# Web Scraping Script Documentation

## Introduction

Web scraping is the process of extracting content and data from a website using scripts or bots. Web scraping allows you to obtain the underlying HTML code and, with it, data from a database. The scraper can then copy the complete website content (or acquired information) elsewhere in a more user-friendly style. Be it a spreadsheet or an API.

## Purpose


This web scraper script in Python is created as part of the first Task in the internship program, following the requirements below:

1. **Website Selection:**
   - This script is designed to scrape data from the Junkbooks website (https://www.junkybooks.com/), a publicly accessible source of many different books in PDF format. 


2. **Web Scraping:**
   - Utilizing the Beautiful Soup and Requests libraries, the script extracts the names of all the books available on the website with their corresponding downloading links.


3. **Data Processing:**
   - The script extracts and displays the names of all the books available on the website including their corresponding downloading links.


4. **Automation:**
   - The script is automated by scheduling it to run every 24 hours. This helps keep the dataset up-to-date.


5. **Documentation:**
   - Documentation that explains the purpose of the script, how to execute it, dependencies used, and additional notes is added to the script.
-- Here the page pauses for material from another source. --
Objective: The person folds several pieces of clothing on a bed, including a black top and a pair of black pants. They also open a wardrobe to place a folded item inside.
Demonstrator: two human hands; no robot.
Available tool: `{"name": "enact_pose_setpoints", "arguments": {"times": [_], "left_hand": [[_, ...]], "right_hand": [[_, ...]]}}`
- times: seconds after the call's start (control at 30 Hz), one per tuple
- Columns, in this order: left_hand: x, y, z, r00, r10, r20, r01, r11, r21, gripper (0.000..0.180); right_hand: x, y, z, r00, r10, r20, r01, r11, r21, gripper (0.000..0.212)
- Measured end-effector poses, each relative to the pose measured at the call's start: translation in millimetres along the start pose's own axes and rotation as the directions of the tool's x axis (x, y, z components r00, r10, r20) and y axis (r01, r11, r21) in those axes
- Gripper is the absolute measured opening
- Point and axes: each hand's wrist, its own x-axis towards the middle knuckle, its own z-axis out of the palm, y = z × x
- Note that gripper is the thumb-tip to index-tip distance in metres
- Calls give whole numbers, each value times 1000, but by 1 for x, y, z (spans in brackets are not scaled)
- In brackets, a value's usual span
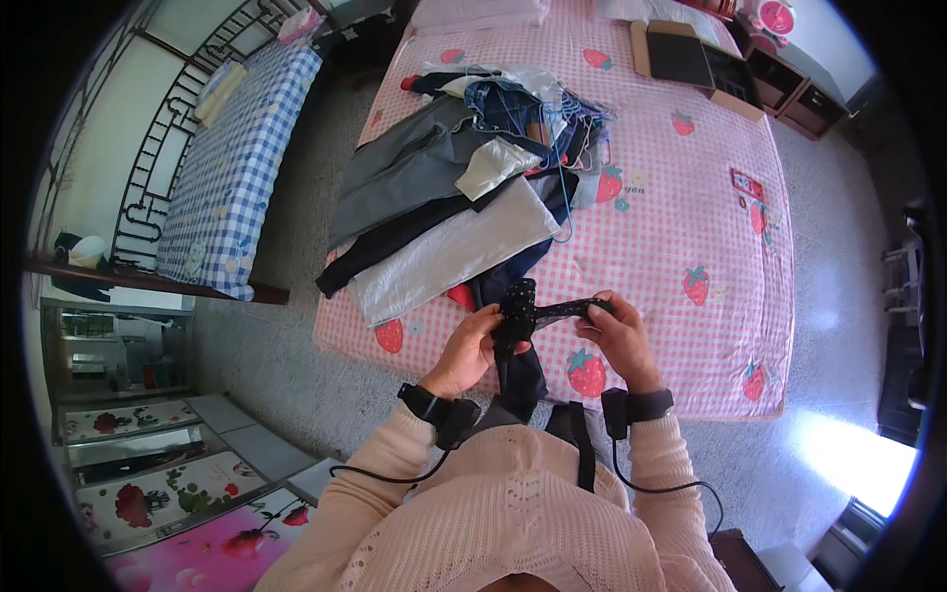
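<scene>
My left hand (pixel 468 353) pinches the bunched part of a black cloth with small white dots (pixel 517 314), close to the near edge of the bed. From there a narrow strip of the same cloth stretches sideways to my right hand (pixel 623 343), whose thumb and fingers close on its end. The lower part of the cloth hangs over the bed's edge in front of me. Whether it is a garment or a sash I cannot tell. Just beyond my left hand lies a long white folded piece (pixel 459 252), beside a bit of red fabric (pixel 461 295).
A pink checked strawberry bedspread (pixel 681 237) covers the bed. Grey trousers (pixel 404 163), dark clothes and a tangle of blue hangers (pixel 572 123) lie on it. An opened box (pixel 681 57) sits at the far right. A blue checked bed (pixel 232 158) stands left.
</scene>
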Motion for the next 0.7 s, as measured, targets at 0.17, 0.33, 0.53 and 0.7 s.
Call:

### 1. Import the necessary livraries:

In [18]:
import requests
from bs4 import BeautifulSoup
import schedule
import time

## Imported Libraries

1. **requests**: is an HTTP library that allows to send HTTP/1.1 requests extremely easily. It is commonly employed to fetch data from websites.

2. **BeautifulSoup**: used to make it easy to scrape information from web pages. It sits atop an HTML or XML parser, providing Pythonic idioms for iterating, searching, and modifying the parse tree.

3. **schedule**: A simple to use API for scheduling tasks. Enables the automation of recurring tasks at specified intervals.

4. **time**: Is used for introducing delays in the script. It can be employed to control the timing of various operations.

### 2. Define url of the website to be scraped

In [4]:
_baseurl_ = "https://www.junkybooks.com/"

### 3. Define empty lists

In [16]:
book_titles = []
download_pages = []
download_links = []

These lists are designed to hold the following data respectively.

1. **book_titles:** Holds the titles of all the books listed on the website.
2. **download_pages:** holds the web addresses where each book can be found.
3. **download_links:** Holds the web address from which each book is downloaded.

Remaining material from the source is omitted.